Two teenage girls looking at each other while walking down the street with a bike
Research from Northeastern University finds that relationships among youth are more likely to be strong if the youth share sociodemographic characteristics. Getty Images

It’s not just a saying — new research from Northeastern University confirms that birds of a feather really do flock together.

“Stronger ties were more likely to connect adolescents who had characteristics in common,” says Cassie McMillan, an assistant professor of sociology and criminology and criminal justice at Northeastern University. 

“Friendships where young people spend a lot of time together outside of school, trust one another and have strong feelings of intimacy towards one another are more likely to connect youth of the same gender, ethnic background, religious background and socioeconomic status.” 

Sociologists have long noticed that social networks are often segregated by sociodemographic characteristics such as gender, ethnicity, religion and class … just look at any middle or high school cafeteria, McMillan notes.

Such homophily — or people’s preferences to associate with others who are similar — has been documented in relationships that range from marriages and best friendships to acquaintanceships. 
But past research — including, McMillan notes, her own — has been inconclusive on whether stronger homophily is connected with stronger relationships.

So McMillan analyzed data from 600 schools with more than 20,000 adolescents ages 9 to 17 years old from Israel, England, Germany, the Netherlands and Sweden. 

The data included information on the youth’s gender, ethnicity (born in vs. born outside the home country), religious background and socioeconomic status.  

Portrait of Cassie McMillan.
Cassie McMillan, assistant professor of sociology, criminology, and criminal justice at Northeastern, examined data from 20,000 youth in several countries. Photo by Ruby Wallau/Northeastern University

The data also included information on students’ relationship ties. 

Best friendships, romantic partners, spouses are characterized as strong ties — “people who you would go to in times of crisis and spend a lot of time with,” McMillan says. 

Weak ties characterize relationships like acquaintances and people you generally like but don’t see very often, McMillan explains.

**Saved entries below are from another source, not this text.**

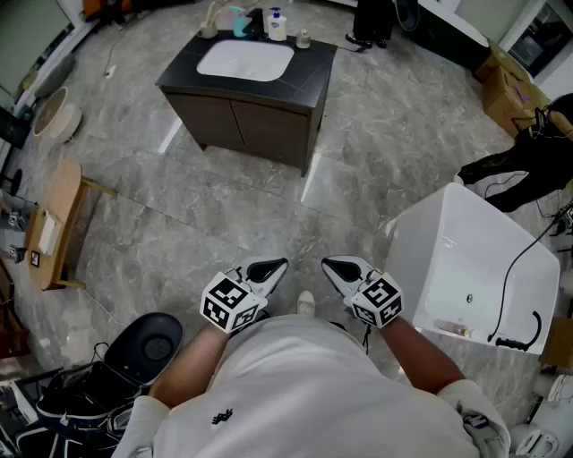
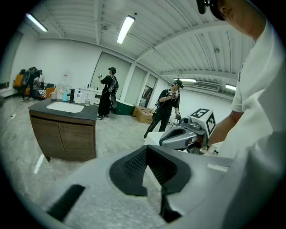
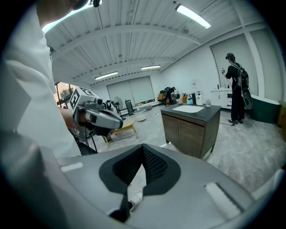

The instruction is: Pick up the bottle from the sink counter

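The bottle [image 1: 277, 24], white with a blue label, stands at the back of the dark sink counter [image 1: 313, 70], behind the white basin [image 1: 244, 61]. It is far across the floor from me. The left gripper view shows the same bottle [image 2: 78, 96] small on the counter [image 2: 62, 112], and the right gripper view shows the counter [image 3: 193, 112] off to the right. Close to my chest, my left gripper [image 1: 276, 267] and right gripper [image 1: 333, 266] point towards the counter. Both are shut with nothing between the pads. Their jaws meet in the left gripper view [image 2: 146, 150] and the right gripper view [image 3: 143, 150].
A teal cup [image 1: 240, 25] and a small jar [image 1: 303, 39] stand beside the bottle. A white tub [image 1: 474, 268] stands at my right, a wooden bench [image 1: 54, 224] at the left, and a black seat [image 1: 148, 344] by my left leg. Two people [image 2: 107, 91] stand beyond the counter.
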A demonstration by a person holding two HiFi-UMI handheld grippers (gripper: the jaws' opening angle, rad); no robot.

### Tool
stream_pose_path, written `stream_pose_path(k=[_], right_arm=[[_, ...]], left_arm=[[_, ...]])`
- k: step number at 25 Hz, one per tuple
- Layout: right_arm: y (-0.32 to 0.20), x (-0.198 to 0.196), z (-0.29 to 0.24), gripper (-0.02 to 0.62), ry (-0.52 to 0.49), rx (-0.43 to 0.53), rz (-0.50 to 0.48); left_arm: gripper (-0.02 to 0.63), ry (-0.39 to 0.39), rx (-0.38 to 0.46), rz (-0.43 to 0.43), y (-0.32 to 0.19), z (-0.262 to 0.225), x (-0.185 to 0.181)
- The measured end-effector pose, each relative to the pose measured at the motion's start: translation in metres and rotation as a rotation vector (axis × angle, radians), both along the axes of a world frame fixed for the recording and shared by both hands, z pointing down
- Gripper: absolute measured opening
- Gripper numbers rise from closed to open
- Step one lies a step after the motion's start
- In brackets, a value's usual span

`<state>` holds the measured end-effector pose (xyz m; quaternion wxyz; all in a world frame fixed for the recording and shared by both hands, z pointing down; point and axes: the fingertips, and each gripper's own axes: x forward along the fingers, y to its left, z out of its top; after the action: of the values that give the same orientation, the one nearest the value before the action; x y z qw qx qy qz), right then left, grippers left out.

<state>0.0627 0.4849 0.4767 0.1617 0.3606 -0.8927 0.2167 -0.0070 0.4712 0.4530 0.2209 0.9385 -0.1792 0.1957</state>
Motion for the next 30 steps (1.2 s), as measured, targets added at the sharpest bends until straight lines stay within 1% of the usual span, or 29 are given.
stream_pose_path(k=[6,12,13,15,17,18,23,27,30], right_arm=[[-0.009,0.021,-0.005,0.011,0.003,0.029,-0.019],[-0.012,0.040,-0.002,0.014,-0.020,0.041,-0.021],[-0.015,0.042,-0.002,0.042,-0.024,0.046,-0.018],[-0.021,0.049,0.001,0.144,-0.025,0.048,-0.007],[-0.031,0.056,0.004,0.199,-0.018,0.050,0.010],[-0.036,0.059,0.005,0.216,-0.017,0.053,0.020],[-0.083,0.070,0.005,0.281,-0.009,0.085,0.073],[-0.138,0.075,0.009,0.313,0.007,0.096,0.116],[-0.183,0.072,0.010,0.319,0.026,0.093,0.145]], left_arm=[[0.006,-0.012,0.038,-0.018,-0.011,-0.005,0.022],[0.006,-0.001,0.040,-0.053,-0.010,-0.006,0.037],[0.006,-0.002,0.041,-0.056,-0.010,-0.006,0.038],[0.006,0.001,0.037,-0.065,-0.010,-0.006,0.039],[0.006,0.005,0.030,-0.071,-0.013,-0.005,0.041],[0.006,0.006,0.027,-0.070,-0.015,-0.004,0.042],[0.006,0.015,0.031,-0.051,-0.049,-0.003,0.044],[0.006,0.027,0.047,-0.025,-0.096,0.002,0.042],[0.006,0.027,0.059,0.001,-0.139,0.003,0.036]])
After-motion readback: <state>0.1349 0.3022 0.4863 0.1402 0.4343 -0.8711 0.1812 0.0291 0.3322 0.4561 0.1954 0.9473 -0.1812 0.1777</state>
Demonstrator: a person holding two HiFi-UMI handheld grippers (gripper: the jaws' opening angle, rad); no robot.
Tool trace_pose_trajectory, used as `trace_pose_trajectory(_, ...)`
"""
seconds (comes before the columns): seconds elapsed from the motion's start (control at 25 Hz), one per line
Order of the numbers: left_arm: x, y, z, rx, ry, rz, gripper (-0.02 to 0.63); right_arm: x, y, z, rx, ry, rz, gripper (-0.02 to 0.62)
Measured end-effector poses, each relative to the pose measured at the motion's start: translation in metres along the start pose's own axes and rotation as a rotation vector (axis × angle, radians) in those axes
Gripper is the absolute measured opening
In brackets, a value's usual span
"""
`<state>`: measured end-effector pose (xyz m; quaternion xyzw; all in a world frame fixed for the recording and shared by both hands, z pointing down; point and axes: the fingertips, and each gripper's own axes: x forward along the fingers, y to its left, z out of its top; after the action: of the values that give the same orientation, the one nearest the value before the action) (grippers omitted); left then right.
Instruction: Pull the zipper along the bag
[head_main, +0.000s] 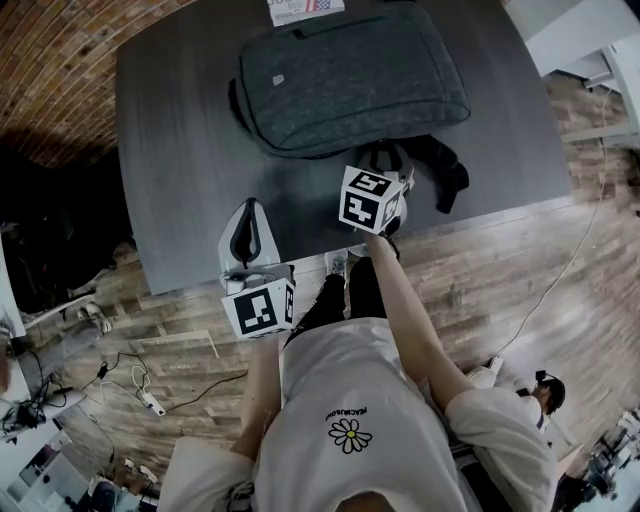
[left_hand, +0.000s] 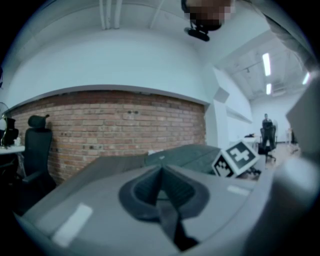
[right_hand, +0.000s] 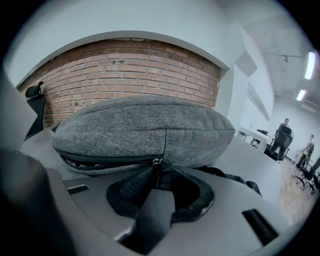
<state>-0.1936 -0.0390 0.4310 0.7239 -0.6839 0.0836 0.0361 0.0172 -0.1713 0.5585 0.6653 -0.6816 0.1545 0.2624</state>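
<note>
A grey fabric backpack (head_main: 350, 75) lies flat on the dark table (head_main: 180, 150). In the right gripper view the bag (right_hand: 145, 130) fills the middle. Its zipper slider (right_hand: 158, 161) sits at the near edge, and the zip gapes to the left of it. My right gripper (right_hand: 162, 182) is open at that edge; the dark pull hangs between its jaws, close to the left pad (right_hand: 134, 187) and clear of the right one. In the head view this gripper (head_main: 388, 170) is by the bag's black straps (head_main: 445, 165). My left gripper (head_main: 250, 212) is shut on nothing near the table's front edge, apart from the bag (left_hand: 185, 155).
A printed booklet (head_main: 305, 8) lies at the table's far edge behind the bag. A brick wall (left_hand: 115, 120) and an office chair (left_hand: 37, 145) stand beyond the table. The table's front edge runs just ahead of my legs. Cables lie on the wooden floor (head_main: 150, 400).
</note>
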Motion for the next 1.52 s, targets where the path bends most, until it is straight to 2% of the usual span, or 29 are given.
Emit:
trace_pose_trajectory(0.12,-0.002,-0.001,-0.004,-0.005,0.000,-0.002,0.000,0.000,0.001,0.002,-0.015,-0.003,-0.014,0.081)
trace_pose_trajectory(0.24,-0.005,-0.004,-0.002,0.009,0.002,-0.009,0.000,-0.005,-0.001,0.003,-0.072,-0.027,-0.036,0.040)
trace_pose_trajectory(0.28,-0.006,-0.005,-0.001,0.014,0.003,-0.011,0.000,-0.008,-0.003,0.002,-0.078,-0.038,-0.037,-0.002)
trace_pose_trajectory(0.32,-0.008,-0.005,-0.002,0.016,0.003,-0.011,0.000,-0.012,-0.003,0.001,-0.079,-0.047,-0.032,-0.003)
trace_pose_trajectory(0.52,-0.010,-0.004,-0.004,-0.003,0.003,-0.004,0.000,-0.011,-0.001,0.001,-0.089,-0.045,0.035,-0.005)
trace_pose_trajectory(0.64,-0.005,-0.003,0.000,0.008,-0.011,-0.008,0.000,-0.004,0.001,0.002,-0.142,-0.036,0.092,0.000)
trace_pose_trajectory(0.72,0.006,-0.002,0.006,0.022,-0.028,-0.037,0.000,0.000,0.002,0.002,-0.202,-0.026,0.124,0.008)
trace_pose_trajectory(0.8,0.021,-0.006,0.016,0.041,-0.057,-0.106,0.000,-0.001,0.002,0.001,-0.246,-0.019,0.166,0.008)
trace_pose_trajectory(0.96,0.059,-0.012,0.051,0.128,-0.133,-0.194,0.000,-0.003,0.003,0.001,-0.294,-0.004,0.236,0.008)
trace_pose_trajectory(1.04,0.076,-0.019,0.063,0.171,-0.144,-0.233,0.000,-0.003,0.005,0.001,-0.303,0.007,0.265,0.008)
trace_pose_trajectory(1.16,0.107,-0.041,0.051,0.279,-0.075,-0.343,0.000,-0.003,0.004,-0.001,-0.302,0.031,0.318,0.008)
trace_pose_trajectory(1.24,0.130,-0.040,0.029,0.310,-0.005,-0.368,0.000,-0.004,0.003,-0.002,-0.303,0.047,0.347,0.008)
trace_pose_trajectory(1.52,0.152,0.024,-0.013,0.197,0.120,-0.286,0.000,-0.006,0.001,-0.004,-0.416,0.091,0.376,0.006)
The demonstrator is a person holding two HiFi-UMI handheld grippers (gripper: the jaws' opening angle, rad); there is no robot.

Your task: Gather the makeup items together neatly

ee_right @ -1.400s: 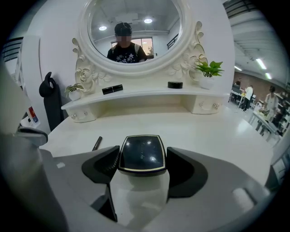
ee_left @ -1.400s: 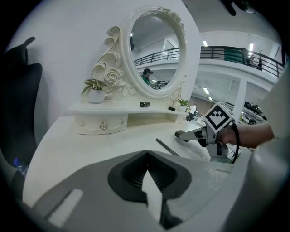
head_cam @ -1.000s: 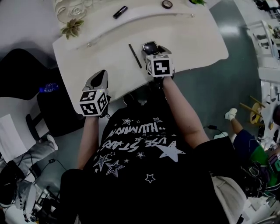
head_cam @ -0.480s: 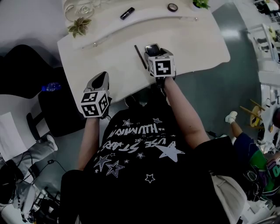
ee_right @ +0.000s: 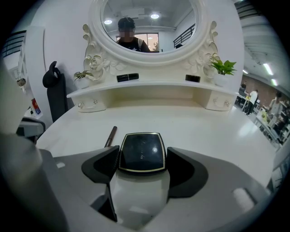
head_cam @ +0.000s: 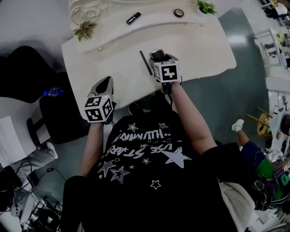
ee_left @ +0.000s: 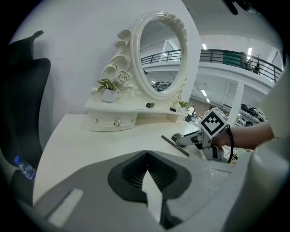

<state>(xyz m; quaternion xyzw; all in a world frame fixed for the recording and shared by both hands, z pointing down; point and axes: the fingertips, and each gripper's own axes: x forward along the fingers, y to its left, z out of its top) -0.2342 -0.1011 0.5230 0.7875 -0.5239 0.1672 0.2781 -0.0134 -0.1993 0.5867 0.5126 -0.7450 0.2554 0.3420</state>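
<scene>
Compact [ee_right: 141, 154], underside hidden, sits pinched in right gripper [ee_right: 143, 149].

— What is the person wearing?
— A black short-sleeved T-shirt [head_cam: 145, 158] printed with white stars and white lettering.
— And the tools?
— The left gripper [head_cam: 107, 79] and right gripper [head_cam: 157, 55] are grey with dark ribbed pads. Each carries a white cube [head_cam: 165, 72] with black square markers.

I've got a white vanity table [head_cam: 195, 45] upper centre of frame, dark pencil [head_cam: 146, 62] flat on it. Raised shelf [head_cam: 154, 20] behind: black tube [head_cam: 133, 18], round pot [head_cam: 179, 13], upper-left plant [head_cam: 84, 31], upper-right plant [head_cam: 206, 7].
</scene>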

McMillan found, as recently published in the journal Social Forces, that youth with traits in common were more likely to have strong ties. The effect was also additive — the more characteristics in common, the stronger a pair’s friendship is expected to be.  People connected by weak ties were less likely to share characteristics. 

Interestingly, homophily holds for both positive and negative relationships.  

“We see that kids tend to be friends with those who have similar characteristics to their own, and they frequently date people who have similar characteristics as themselves,” McMillan says. “People even bully and dislike peers who share their same socio-demographic characteristics.”

But McMillan is explicit that both relationships defined by strong ties and relationships defined by weak ties are important. 

“Strong ties tend to help us go through the challenges we face in our daily lives,” McMillan says. She cites emotional support and intimacy as provided by strong ties.

“Weak ties can be great because they tend to span across different social clusters and communities,” McMillan continues. “Because they’re people you don’t talk to as much, they probably have access to different kinds of information, different ideas, different norms than your dense enclave of strong ties might know about. So it’s through weak ties that we can gain access to new information.”

McMillan says it’s complicated to explain why people may prefer to associate with others who are similar. 

Research has shown that people feel more comfortable interacting with people who are similar due to assumptions of shared commonalities and experiences, McMillan says. Moreover, the “hyper segregated communities” in which we live also shape individuals’ opportunities to meet, and prejudice also plays a role, she adds.

In fact, McMillan says the next step in her research is looking closer at how diversity may shape the tendency toward racial and ethnic homophily.

“It could be the case that if you’re in a very diverse environment, there will be lower levels of prejudice, people might be more comfortable interacting with folks who are different than themselves,” McMillan says. “On the other hand, in more racially diverse environments, people who identify as members of minority ethnic groups may have more opportunities to form friendships with people who are similar to them.”